No. 13-0065 – Lawyer Disciplinary Board v. Charles C. Amos
FILED
July 18, 2014
RORY L. PERRY II, CLERK
SUPREME COURT OF APPEALS
Benjamin, Justice, concurring: OF WEST VIRGINIA
I agree and concur with the disposition of this case. I write separately to
clarify from my perspective a statement in the majority slip opinion, p. 15 n.21, which at
first glance might be confusing or subject to misunderstanding or misapplication. This
footnote states: “In fact, a respondent parent visiting a strip club is the type of
unfavorable parental conduct this Court would expect to see reported in a child protective
services worker’s update report in an abuse and neglect proceeding.”

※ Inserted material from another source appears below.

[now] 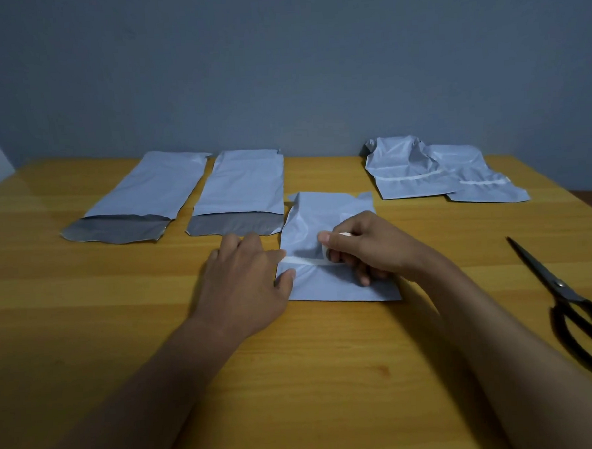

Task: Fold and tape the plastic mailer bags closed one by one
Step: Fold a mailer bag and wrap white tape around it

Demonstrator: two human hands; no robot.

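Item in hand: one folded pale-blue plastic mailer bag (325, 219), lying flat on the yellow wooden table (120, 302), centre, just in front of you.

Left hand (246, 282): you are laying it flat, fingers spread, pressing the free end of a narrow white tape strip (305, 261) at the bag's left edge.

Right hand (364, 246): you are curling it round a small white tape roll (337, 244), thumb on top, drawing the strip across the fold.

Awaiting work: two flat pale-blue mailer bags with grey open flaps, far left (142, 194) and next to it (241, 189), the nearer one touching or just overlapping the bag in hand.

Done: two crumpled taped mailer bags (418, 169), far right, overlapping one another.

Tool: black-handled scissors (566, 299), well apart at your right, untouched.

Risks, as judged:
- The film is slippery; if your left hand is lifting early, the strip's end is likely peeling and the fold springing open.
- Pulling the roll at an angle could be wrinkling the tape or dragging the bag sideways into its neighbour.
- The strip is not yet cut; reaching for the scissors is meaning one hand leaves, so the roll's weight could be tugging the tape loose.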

This statement, in my opinion, must be read within the context of the facts
present in this case, i.e., Assistant Prosecutor Amos inviting and taking a vulnerable
respondent parent in an abuse and neglect proceeding to a place of adult entertainment.
There can be no doubt that Ms. C. felt at least some compulsion to accept Mr. Amos’
invitation.
It is Mr. Amos’ conduct and its unethical qualities which are the focus of
our inquiry in this case – not Ms. C’s. More to the point, it was the harmful effect which
such conduct necessarily had on a vulnerable person to whom Mr. Amos owed a
professional obligation which I consider to be the point of the footnote.
1
While I fully realize that statements in a footnote of an opinion of this
Court are nothing more than dicta, see State ex rel. Medical Assurance v. Recht, 213 W.
Va. 457, 471, 583 S.E.2d 80, 94 (2003) (stating that “language in a footnote generally
should be considered obiter dicta”), I believe it important that this footnote not be
misinterpreted. Obviously, if a parent acted in a comparable matter with respect to
his/her child/children, i.e., engaging in conduct which necessarily would cause harm to
the child to whom the parent owed a supervisory responsibility, this Court would expect
to see such conduct referenced in a child protective services worker’s update report.